DREAM-GO addressed incentive-based and price-based demand response programs, covering the multiple possibilities of remunerating DR in the scope of demand response events (automated demand response, DLC) and by means of energy tariffs (time of use, real time pricing). New opportunities for short and real-time demand response and innovative contracts have been identified.
A complex multiagent based simulation infrastructure has been developed. This infrastructure includes a community of multi-agent systems, putting together computationally simulated elements (in particular, all the available intelligent algorithms used by the involved players), emulated elements (for instance wind emulators, industrial loads adapted to represent real load profiles), and real-world elements (namely, real buildings, loads, photovoltaic panels, etc.) that realistically create an augmented reality environment for smart grids. DREAM-GO has designed and produced a TOOls Control Center (TOOCC) that enables the strategic integration of different multi-agent simulation platforms, as well as the definition and simulation of scenarios. TOOCC allows, not only defining the models and setting up all the necessary parameters and definitions, but also executing the system in any domain machine without the need for having all necessary software installed in each machine that is being used for each simulation. DREAM-GO has also produced realistic models integrating detailed modelling of the electric networks and software based models that were used in real-time hybrid simulation supported by hardware-in-the-loop.

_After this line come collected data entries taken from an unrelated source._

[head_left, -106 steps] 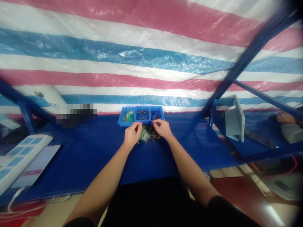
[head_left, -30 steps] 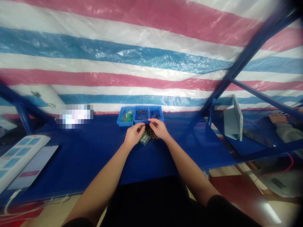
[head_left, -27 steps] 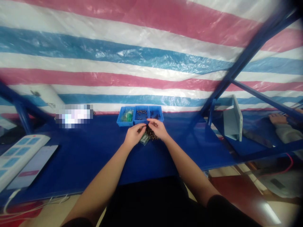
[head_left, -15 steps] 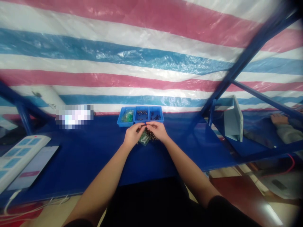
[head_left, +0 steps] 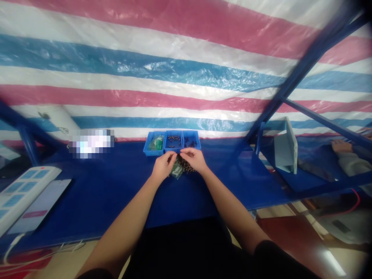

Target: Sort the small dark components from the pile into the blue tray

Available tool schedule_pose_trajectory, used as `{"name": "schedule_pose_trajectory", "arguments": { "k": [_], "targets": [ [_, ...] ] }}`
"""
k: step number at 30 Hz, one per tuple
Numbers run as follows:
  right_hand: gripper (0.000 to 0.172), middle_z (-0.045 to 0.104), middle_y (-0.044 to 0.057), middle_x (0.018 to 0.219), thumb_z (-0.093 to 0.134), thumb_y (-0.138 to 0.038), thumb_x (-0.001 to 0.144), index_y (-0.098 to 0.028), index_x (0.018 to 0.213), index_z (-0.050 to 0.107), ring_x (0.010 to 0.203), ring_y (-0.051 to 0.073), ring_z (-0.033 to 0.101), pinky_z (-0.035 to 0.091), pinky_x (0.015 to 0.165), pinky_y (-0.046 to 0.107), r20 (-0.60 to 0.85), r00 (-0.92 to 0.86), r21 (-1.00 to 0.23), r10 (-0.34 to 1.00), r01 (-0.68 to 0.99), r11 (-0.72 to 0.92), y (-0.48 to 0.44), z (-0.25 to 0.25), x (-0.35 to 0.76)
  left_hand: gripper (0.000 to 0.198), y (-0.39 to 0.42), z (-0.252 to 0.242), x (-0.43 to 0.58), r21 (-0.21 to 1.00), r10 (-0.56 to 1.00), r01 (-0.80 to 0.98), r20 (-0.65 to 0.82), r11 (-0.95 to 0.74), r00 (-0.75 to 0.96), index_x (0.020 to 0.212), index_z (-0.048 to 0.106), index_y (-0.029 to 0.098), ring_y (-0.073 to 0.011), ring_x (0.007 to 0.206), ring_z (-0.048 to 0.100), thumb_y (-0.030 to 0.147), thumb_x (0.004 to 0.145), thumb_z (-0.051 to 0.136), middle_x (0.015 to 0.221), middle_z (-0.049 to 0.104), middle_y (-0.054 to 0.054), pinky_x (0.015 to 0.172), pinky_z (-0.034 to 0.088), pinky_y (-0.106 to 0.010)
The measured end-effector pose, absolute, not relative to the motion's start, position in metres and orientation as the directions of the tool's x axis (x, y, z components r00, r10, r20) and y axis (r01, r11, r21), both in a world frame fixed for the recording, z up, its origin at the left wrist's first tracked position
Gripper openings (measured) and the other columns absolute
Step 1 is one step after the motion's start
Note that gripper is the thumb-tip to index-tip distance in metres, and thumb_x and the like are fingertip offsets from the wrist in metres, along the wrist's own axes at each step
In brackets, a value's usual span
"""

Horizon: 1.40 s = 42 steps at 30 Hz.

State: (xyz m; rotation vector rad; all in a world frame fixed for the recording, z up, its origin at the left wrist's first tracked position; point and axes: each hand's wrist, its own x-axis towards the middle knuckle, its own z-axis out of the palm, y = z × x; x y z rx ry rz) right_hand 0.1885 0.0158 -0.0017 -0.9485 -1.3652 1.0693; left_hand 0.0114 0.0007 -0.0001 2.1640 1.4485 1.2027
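My left hand [head_left: 164, 164] and my right hand [head_left: 195, 159] are close together over the blue table [head_left: 122, 186], fingertips pinched almost against each other. Whatever lies between the fingertips is too small to make out. Beneath and between the hands sit a green-and-clear plastic bag [head_left: 177, 170] and a pile of small dark and brass-coloured parts [head_left: 187, 166]. Just behind them three blue bins stand side by side: the left bin [head_left: 147, 148] holds green and clear plastic, the middle bin [head_left: 173, 143] and the right bin [head_left: 198, 141] hold small dark pieces.
At the left lie a white power strip [head_left: 23, 190] and a phone [head_left: 40, 205] with a cable. A blurred bright screen [head_left: 92, 143] stands behind. On the right are a tablet in a stand [head_left: 286, 151], blue frame bars [head_left: 279, 99] and another person's hand [head_left: 342, 147].
My fingertips have shifted very slightly, with the right hand a little higher. The bins and the bag look the same.
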Motion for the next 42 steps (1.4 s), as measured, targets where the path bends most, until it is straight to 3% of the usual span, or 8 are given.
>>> {"name": "schedule_pose_trajectory", "arguments": {
  "k": [7, 15, 26, 32, 42],
  "targets": [
    [0.037, 0.073, 0.005, 0.089, 0.074, -0.039, 0.071, -0.019, 0.101, 0.071, 0.080, 0.017, 0.068, 0.055, 0.083, 0.034, 0.275, -0.098, -0.961, 0.956, -0.032, 0.273, 0.0135, 0.0017, 0.1889, 0.029, 0.0010, -0.0011, 0.0112, 0.643, 0.869, 0.615, 0.471, -0.457, 0.153, 0.098, 0.064, 0.021, -0.0123, 0.059, 0.061, 0.042, 0.094, 0.045, 0.070, 0.066, 0.001, 0.061, 0.045, -0.022],
    [0.031, 0.075, 0.006, 0.089, 0.074, -0.039, 0.071, -0.018, 0.094, 0.074, 0.079, 0.019, 0.069, 0.056, 0.082, 0.035, 0.239, -0.054, -0.971, 0.969, -0.034, 0.238, 0.0171, -0.0053, 0.1892, 0.031, 0.0013, -0.0039, 0.0134, 0.664, 0.858, 0.584, 0.501, -0.467, 0.117, 0.109, 0.063, 0.021, -0.0122, 0.061, 0.061, 0.043, 0.091, 0.051, 0.072, 0.067, 0.001, 0.064, 0.047, -0.022],
    [0.030, 0.074, 0.007, 0.093, 0.074, -0.038, 0.072, -0.018, 0.094, 0.073, 0.083, 0.018, 0.069, 0.055, 0.083, 0.035, 0.275, -0.102, -0.961, 0.956, -0.044, 0.272, 0.0160, -0.0052, 0.1883, 0.026, 0.0014, -0.0039, 0.0114, 0.659, 0.873, 0.604, 0.467, -0.449, 0.140, 0.099, 0.064, 0.022, -0.0118, 0.059, 0.061, 0.041, 0.094, 0.047, 0.070, 0.066, 0.001, 0.061, 0.045, -0.022],
    [0.029, 0.074, 0.006, 0.089, 0.074, -0.037, 0.071, -0.018, 0.092, 0.073, 0.079, 0.018, 0.069, 0.056, 0.082, 0.036, 0.263, -0.083, -0.964, 0.961, -0.059, 0.258, 0.0164, -0.0034, 0.1899, 0.029, 0.0016, -0.0050, 0.0129, 0.657, 0.855, 0.591, 0.506, -0.468, 0.114, 0.109, 0.063, 0.022, -0.0109, 0.058, 0.059, 0.042, 0.091, 0.052, 0.068, 0.065, 0.003, 0.061, 0.045, -0.021],
    [0.033, 0.074, 0.007, 0.091, 0.074, -0.037, 0.070, -0.017, 0.095, 0.073, 0.083, 0.018, 0.069, 0.055, 0.082, 0.034, 0.266, -0.104, -0.963, 0.958, -0.066, 0.260, 0.0179, -0.0077, 0.1883, 0.025, 0.0012, -0.0036, 0.0109, 0.655, 0.864, 0.598, 0.486, -0.461, 0.133, 0.099, 0.065, 0.021, -0.0109, 0.061, 0.061, 0.040, 0.093, 0.049, 0.073, 0.067, 0.001, 0.063, 0.045, -0.020]
  ]
}}
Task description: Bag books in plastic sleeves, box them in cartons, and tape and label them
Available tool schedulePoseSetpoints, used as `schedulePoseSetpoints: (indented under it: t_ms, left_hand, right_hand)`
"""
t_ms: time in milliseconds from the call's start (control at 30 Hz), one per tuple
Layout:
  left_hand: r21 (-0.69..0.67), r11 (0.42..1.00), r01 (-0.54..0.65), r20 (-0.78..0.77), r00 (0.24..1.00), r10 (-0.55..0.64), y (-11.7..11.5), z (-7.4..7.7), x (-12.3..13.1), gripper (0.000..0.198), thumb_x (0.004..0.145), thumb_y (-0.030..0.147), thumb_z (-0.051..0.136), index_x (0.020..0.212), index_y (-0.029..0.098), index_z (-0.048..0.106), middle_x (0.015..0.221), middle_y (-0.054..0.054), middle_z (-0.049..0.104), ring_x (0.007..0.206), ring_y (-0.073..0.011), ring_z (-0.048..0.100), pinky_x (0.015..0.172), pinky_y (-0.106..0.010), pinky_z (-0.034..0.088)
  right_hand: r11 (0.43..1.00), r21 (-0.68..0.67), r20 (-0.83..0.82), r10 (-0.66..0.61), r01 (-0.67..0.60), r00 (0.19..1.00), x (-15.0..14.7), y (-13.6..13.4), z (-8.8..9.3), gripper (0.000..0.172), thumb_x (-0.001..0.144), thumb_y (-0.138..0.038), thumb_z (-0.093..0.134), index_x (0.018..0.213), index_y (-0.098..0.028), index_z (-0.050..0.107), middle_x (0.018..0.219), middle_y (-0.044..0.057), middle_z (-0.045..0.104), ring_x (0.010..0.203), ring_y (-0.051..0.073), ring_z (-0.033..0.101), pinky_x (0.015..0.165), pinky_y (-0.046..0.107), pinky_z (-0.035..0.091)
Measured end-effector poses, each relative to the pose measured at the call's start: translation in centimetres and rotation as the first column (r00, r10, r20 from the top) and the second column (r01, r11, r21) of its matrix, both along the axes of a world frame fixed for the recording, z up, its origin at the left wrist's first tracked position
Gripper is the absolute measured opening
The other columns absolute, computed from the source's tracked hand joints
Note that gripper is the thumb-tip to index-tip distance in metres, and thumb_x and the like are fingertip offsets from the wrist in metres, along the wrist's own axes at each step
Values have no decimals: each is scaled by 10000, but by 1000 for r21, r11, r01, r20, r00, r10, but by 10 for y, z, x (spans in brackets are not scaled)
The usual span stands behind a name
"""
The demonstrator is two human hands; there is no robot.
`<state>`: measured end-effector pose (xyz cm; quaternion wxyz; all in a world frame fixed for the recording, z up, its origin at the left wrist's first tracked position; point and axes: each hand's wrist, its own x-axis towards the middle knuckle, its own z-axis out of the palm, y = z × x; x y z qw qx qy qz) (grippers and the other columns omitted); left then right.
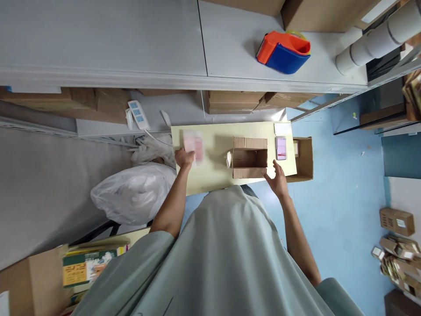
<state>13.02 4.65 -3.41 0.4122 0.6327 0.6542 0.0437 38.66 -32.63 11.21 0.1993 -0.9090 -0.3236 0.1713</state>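
My left hand [183,158] grips a pink and white packet [194,145], blurred by motion, above the left part of a small pale yellow table [213,175]. An open cardboard box [249,158] stands in the middle of that table, flaps up, with something white [228,159] at its left side. My right hand [279,179] hovers at the box's right front corner, fingers spread, holding nothing. A phone [281,147] with a lit screen lies to the right of the box.
A second open carton [304,159] sits at the table's right end. White plastic bags [131,193] and a power strip [138,115] lie to the left. An orange and blue tape dispenser [282,52] rests on the grey shelf above. Small boxes [396,245] litter the blue floor at right.
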Motion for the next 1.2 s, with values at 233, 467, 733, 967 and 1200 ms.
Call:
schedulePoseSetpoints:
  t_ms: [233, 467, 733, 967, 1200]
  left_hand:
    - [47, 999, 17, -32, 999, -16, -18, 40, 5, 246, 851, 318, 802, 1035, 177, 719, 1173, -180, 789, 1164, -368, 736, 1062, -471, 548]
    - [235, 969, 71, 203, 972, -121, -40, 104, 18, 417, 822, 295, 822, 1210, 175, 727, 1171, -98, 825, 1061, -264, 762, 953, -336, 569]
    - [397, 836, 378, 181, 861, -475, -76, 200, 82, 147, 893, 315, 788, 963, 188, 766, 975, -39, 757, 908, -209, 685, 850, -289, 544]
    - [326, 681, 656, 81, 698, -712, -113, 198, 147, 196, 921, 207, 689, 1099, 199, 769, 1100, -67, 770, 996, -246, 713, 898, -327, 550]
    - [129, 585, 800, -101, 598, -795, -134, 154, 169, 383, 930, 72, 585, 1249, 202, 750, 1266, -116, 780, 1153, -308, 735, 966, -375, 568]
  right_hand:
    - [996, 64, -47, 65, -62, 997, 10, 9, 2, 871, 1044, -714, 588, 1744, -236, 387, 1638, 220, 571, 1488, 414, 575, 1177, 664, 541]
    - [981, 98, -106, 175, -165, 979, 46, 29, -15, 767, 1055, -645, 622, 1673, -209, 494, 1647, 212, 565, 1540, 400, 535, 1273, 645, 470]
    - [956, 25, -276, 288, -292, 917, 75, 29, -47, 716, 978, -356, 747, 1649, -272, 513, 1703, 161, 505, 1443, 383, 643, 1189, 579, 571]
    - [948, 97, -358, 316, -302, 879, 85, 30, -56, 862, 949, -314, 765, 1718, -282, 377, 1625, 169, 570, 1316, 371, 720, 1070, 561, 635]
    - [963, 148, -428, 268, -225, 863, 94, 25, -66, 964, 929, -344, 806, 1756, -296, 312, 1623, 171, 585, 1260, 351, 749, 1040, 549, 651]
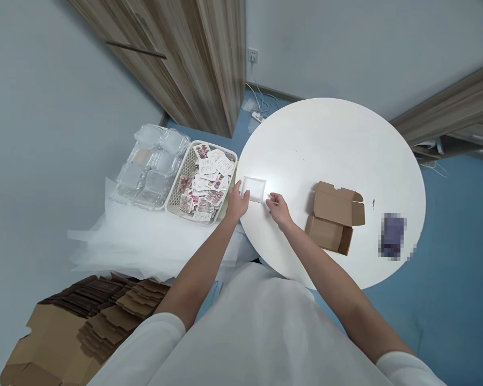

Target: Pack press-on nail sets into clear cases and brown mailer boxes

The implications of the use of direct load control, in technologic, social and economic terms have been studied, considering the targeted business models and the involved players. Several communication means and protocols have been explored in order to define the requirements for direct load control and communication. An approach has been developed in the scope of the project, which provides an experimental platform that uses several real consumption resources as well as some laboratorial equipment, implemented together with the fundamental concepts of automated DR, using basic hardware elements. Moreover, DREAM-GO outcomes include a large set of methods and technologic implementation, that enable the intelligent use of short and real-time DR programs in the context of real smart grids. These outcomes include: clustering models and methods for aggregation and remuneration of DR; models, methods and techniques for forecasting load, wind generation, and photovoltaic generation; optimization models, methods and techniques for energy resource optimization addressing short and real-time horizons; stochastic models for representing renewable energy resources based generation and consumption; load monitoring; real-time locational system for efficient energy use; models and implementation of embedded software for consumption monitoring and smart meters, enabling DR features with focus on DLC; study and implementation of automated DR schemes.
DREAM-GO largely disseminated its objectives and results, namely through more than 120 scientific publications, 10 special sessions and 12 invited talks in top-level conferences and workshops. DREAM-GO organized more than 130 seminars which worked as an efficient means of knowledge transfer among the partners.
DREAM-GO results are being exploited by the academic partners in subsequent projects and PhD thesis and by the non-academic partners by incorporating the new concepts and functionalities in their products and services.